• BRIEF:
Please write out the listing exactly, leaving each picture out.

• DATA EXCERPT:

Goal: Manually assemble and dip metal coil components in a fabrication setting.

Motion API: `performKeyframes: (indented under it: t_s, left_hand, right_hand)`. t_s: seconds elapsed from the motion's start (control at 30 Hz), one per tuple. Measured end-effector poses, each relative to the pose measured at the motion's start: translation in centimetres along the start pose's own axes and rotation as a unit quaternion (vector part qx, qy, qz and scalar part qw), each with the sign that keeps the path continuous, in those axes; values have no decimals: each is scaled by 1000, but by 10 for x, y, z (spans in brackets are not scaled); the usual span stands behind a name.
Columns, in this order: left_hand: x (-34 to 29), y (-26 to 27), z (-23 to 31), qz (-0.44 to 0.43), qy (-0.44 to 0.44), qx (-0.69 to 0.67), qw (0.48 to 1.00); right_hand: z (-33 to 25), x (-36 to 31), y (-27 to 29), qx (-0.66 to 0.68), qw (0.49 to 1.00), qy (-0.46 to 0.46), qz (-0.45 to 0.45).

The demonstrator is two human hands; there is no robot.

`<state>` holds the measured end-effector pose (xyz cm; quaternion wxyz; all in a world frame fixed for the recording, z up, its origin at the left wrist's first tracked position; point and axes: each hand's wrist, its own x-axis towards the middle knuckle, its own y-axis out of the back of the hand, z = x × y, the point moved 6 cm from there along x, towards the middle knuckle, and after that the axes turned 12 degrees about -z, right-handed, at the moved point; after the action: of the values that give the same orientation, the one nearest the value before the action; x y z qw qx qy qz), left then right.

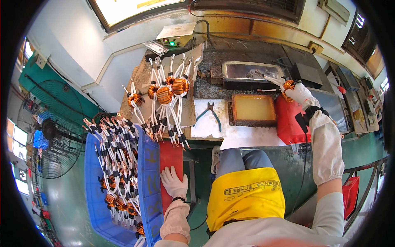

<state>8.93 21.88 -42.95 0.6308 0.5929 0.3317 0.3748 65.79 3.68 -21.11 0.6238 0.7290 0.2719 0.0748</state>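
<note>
My gloved right hand (302,94) is closed round a copper-wound ring coil (289,85). The coil's white leads point left, their tips over the framed metal pot (253,71). Below them sits a square tray of yellowish material (254,108), and a red container (288,119) stands under my right hand. My gloved left hand (174,182) lies with its fingers spread on a red board (170,158). Beside that hand is a blue crate (149,181) full of coils with white leads (119,201). More ring coils (164,94) lie on the bench at the left.
Pliers (210,115) with blue handles lie on white paper mid-bench. A control box (176,35) with a green light stands at the back. A large fan (51,127) is on the far left. A black cable (305,164) hangs from my right wrist.
</note>
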Motion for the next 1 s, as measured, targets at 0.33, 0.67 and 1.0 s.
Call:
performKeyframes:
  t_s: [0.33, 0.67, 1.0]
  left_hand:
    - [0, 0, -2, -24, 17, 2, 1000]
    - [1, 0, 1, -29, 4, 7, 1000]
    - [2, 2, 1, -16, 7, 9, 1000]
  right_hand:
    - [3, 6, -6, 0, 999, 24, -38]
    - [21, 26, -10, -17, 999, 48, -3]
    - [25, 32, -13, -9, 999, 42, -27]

• SOLVED EXERCISE:
Goal: Manually assemble and dip metal coil components in a fabrication setting.

Motion API: `performKeyframes: (indented under it: t_s, left_hand, right_hand)`. t_s: seconds elapsed from the motion's start (control at 30 Hz), one per tuple. Measured end-effector poses, each relative to the pose measured at the motion's start: translation in centimetres along the start pose's own axes and rotation as a unit quaternion (vector part qx, qy, qz and scalar part qw), each with the sign that keeps the path continuous, in those axes; values have no decimals: each is scaled by 1000, but by 10 for x, y, z (spans in brackets are not scaled); the usual span stands behind a name.
Columns, in this order: left_hand: x (-34 to 29), y (-26 to 27), z (-23 to 31), qz (-0.44 to 0.43), qy (-0.44 to 0.44), qx (-0.69 to 0.67), qw (0.48 to 1.00); right_hand: z (-33 to 25), x (-36 to 31), y (-27 to 29), qx (-0.66 to 0.68), qw (0.49 to 1.00), qy (-0.46 to 0.46), qz (-0.45 to 0.45).

The demonstrator is two human hands; there is no robot.

`<state>` holds the measured end-effector pose (xyz cm; quaternion wxyz; all in a world frame fixed for the recording, z up, its origin at the left wrist's first tracked position; point and axes: each hand's wrist, its own x-axis towards the middle knuckle, its own y-axis out of the back of the hand, z = x × y, the point moved 6 cm from there along x, towards the middle knuckle, and after that the axes turned 12 degrees about -z, right-handed, at the moved point; after the action: of the values that give the same orientation, the one nearest the value before the action; x y z qw qx qy qz), left then right.


<state>8.93 21.88 -42.95 0.6308 0.5929 0.3317 0.3748 65.79 3.68 -21.11 0.6238 0.7290 0.2719 0.0748</state>
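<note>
My gloved right hand (302,94) is closed round a copper-wound ring coil (289,85). The coil's white leads point left, their tips over the framed metal pot (253,71). Below them sits a square tray of yellowish material (254,108), and a red container (288,119) stands under my right hand. My gloved left hand (174,182) lies with its fingers spread on a red board (170,158). Beside that hand is a blue crate (149,181) full of coils with white leads (119,201). More ring coils (164,94) lie on the bench at the left.
Pliers (210,115) with blue handles lie on white paper mid-bench. A control box (176,35) with a green light stands at the back. A large fan (51,127) is on the far left. A black cable (305,164) hangs from my right wrist.
</note>
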Motion for the next 1 s, as measured, targets at 0.33, 0.67 and 1.0 s.
Call:
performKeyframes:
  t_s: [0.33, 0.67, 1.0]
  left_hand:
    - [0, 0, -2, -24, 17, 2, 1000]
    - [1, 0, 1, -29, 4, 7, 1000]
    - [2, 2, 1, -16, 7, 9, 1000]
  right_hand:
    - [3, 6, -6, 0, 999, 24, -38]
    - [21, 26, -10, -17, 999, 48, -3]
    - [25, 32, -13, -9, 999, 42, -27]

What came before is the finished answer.